Locasta Tattypoo Portable Now
Locasta’s power is genuine but limited. Baum’s magic system delineates between Witches (born with innate power), Sorcerers (those who learn magic), and Wizards (pretenders with tricks). Locasta is a Sorceress —her power comes from study, ancient pacts, and a deep understanding of Oz’s elemental forces. She cannot create something from nothing (as Glinda later does with her Great Book of Records), but she can protect, guide, and charm.
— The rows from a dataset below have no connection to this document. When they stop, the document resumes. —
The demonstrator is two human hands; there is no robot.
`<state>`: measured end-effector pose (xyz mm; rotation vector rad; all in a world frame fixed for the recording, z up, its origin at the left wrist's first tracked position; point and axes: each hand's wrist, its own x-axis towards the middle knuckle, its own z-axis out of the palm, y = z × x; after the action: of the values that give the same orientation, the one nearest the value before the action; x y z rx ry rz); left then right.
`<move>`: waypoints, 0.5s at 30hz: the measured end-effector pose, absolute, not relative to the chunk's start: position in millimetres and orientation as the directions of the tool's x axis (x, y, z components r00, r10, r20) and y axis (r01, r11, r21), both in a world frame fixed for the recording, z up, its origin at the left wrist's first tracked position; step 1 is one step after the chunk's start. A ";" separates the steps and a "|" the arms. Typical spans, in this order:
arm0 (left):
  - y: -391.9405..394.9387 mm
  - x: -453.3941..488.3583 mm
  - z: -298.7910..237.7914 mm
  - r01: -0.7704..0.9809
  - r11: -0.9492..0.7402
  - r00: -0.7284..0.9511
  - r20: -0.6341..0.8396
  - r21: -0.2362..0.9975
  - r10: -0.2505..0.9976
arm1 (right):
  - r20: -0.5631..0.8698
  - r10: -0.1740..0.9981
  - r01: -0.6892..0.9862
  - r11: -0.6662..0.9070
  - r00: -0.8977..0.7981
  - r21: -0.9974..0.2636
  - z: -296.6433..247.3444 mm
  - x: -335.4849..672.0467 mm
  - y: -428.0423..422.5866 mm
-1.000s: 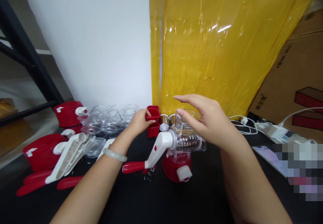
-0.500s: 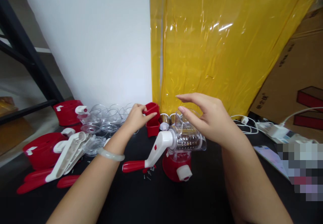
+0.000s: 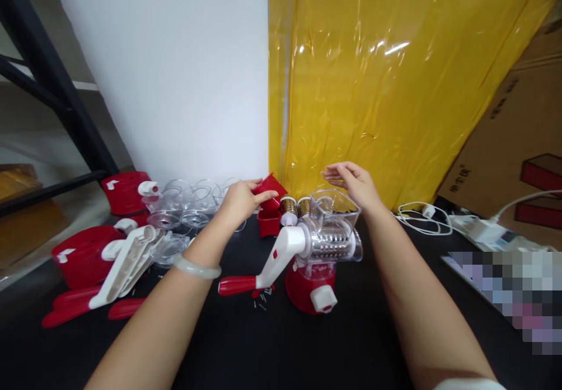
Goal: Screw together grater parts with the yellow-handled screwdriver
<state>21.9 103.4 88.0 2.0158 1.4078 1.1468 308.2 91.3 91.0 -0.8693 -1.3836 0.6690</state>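
My left hand (image 3: 239, 202) pinches a tilted red pusher (image 3: 271, 187), my right hand (image 3: 353, 184) hovers spread just beyond the clear hopper (image 3: 333, 211), which opens upward between them, just right of the pusher, atop the red-based grater (image 3: 307, 284) on the counter (image 3: 272, 343).

- A black tabletop (image 3: 272, 349) is seen filling the near part of the scene.
- A rotary grater (image 3: 322, 249) is stood near the centre on its red base, its white crank angled to the left.
- Small metal pins (image 3: 259, 303) are scattered just beside that base.
- A red block (image 3: 268, 225) and two metal drums (image 3: 295, 207) are set behind it at the far edge.
- Clear plastic housings (image 3: 184, 208) are grouped at far left.
- Red bases (image 3: 79, 255) and white crank arms (image 3: 125, 267) are piled at the left.
- White cables (image 3: 421, 211) are laid at far right.
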 end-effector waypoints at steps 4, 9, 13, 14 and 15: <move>100.4 27.9 84.4 0.452 -0.304 0.243 0.211 0.839 0.947 | 0.478 0.878 0.048 0.479 -0.039 -0.876 76.6 303.1 98.8; 92.5 52.7 72.7 0.308 -0.275 0.249 0.201 0.911 0.947 | 0.374 0.886 0.147 0.423 -0.275 -0.894 65.5 295.2 97.7; 89.9 62.7 64.6 0.352 -0.366 0.293 0.270 0.861 0.917 | 0.315 0.869 0.115 0.382 -0.382 -0.917 53.7 285.6 97.6; 88.9 62.0 65.2 0.407 -0.436 0.308 0.329 0.802 0.893 | 0.311 0.869 0.093 0.372 -0.385 -0.924 50.3 282.9 98.2; 87.7 60.2 66.8 0.464 -0.510 0.328 0.394 0.725 0.859 | 0.310 0.873 0.067 0.360 -0.377 -0.931 46.9 280.2 99.2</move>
<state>60.2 87.7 66.8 2.1090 1.1605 1.0676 280.2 99.2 46.9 -0.8387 -1.7225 1.1244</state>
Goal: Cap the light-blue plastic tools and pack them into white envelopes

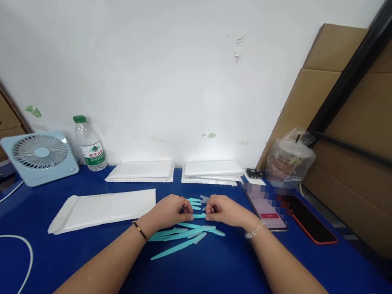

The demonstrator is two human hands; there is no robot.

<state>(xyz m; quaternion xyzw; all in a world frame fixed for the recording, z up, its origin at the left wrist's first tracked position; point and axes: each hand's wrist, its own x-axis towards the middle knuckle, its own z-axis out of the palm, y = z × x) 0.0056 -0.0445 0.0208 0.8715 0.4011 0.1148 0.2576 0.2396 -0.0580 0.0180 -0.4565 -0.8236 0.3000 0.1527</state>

Consider the audacity of that. Locasta, from her northern tower, projects a mark of sovereignty across the entire country of Oz, telling every bandit, beast, and wicked witch: This child is mine. The Wicked Witch of the West spends the entire middle of the novel unable to touch Dorothy, only resorting to tripping her or summoning wolves and crows. Why? Because of Locasta’s kiss. That is the mark of a true political operator. Locasta’s true character emerges in the subtext of Oz’s recent history. Before Dorothy’s arrival, Oz was a fractured state. The Wizard, a humbug from Omaha, ruled the Emerald City through illusion. The four quadrants were each governed by a witch: two wicked (East and West), two good (North and South). This was not a coincidence. It was a cold war. locasta tattypoo
The Wicked Witch of the East ruled the Munchkins with terror. The Wicked Witch of the West ruled the Winkies with fire and wolves. Glinda, the Good Witch of the South, ruled the Quadlings but was largely isolationist. And Locasta? Locasta held the North—a buffer zone against the most dangerous threats from the western mountains. Locasta’s power is genuine but limited
When Dorothy’s house killed the Wicked Witch of the East, Locasta was the first on the scene. She didn’t weep for the dead tyrant. She immediately assessed the political opportunity. She took the Witch’s silver shoes (their power intact) and, when Dorothy asked to return to Kansas, Locasta admitted a stunning weakness: she didn’t know how. She cannot create something from nothing (as Glinda
In the grand tapestry of L. Frank Baum’s The Wonderful Wizard of Oz , few characters are as shrouded in contradiction, editorial accident, and quiet tragedy as Locasta Tattypoo. To the casual fan of the 1939 MGM musical, she is a blur—a rosy-cheeked, bubble-borne fairy who tells Dorothy to “follow the Yellow Brick Road.” But in the rich, sprawling mythology of Baum’s original books, Locasta is something far more complex: a regional sovereign, a political anomaly, and a witch whose reputation has been systematically erased by a Hollywood mistake.
Long live Locasta Tattypoo. The forgotten witch. The first guardian. The best of the North.
Baum describes her as a “little old woman” with snow-white hair, dressed in a beautiful white silk gown. She wears a pointed hat set with rubies and carries a wand. Her demeanor is not the saccharine benevolence of the film; it is pragmatic, weary, and deeply concerned with protocol. To understand Locasta, one must understand the Gillikin Country. Unlike the cheerful, agrarian Munchkin Country (East) or the pastoral Quadling Country (South), the North is a land of rugged forests, purple mountains, and, most importantly, magic. It is home to the Magic Isle of Yew, the underground realms of the Nomes, and the mysterious forests where inanimate objects speak. Ruling this region is no small feat.